ABOUT THIS EXERCISE:
The listing below holds a line with "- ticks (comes" and a later line with "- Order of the". Write out those two lines and every line between them, exactly, and nothing else.

SOURCE DATA:
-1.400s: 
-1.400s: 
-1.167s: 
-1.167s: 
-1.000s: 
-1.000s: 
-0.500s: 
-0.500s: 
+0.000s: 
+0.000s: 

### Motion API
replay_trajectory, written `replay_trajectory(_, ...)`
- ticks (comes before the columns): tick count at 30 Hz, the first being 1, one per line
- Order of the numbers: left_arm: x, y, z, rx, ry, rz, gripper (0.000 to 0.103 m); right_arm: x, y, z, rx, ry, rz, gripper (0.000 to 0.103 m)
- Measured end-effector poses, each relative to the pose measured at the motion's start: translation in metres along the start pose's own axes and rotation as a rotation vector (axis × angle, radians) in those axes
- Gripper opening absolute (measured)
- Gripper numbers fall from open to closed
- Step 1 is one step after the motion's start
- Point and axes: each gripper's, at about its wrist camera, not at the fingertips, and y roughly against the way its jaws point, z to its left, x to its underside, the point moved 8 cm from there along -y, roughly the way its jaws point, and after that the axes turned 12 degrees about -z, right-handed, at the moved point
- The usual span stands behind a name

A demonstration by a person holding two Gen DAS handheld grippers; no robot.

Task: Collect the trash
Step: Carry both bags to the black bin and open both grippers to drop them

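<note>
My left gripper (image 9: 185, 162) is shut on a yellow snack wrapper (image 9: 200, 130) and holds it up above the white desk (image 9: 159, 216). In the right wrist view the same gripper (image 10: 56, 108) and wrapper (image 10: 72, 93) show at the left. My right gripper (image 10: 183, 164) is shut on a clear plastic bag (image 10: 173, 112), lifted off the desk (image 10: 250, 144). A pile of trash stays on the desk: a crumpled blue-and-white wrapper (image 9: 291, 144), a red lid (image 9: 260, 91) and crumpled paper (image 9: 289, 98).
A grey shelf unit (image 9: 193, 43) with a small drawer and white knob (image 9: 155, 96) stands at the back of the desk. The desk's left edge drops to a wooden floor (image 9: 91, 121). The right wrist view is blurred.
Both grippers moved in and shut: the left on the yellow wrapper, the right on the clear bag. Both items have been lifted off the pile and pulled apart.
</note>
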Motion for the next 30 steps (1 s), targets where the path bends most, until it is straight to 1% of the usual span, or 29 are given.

RESULT OF THE EXERCISE:
- ticks (comes before the columns): tick count at 30 Hz, the first being 1, one per line
- Order of the numbers: left_arm: x, y, z, rx, ry, rz, gripper (0.000 to 0.103 m); right_arm: x, y, z, rx, ry, rz, gripper (0.000 to 0.103 m)

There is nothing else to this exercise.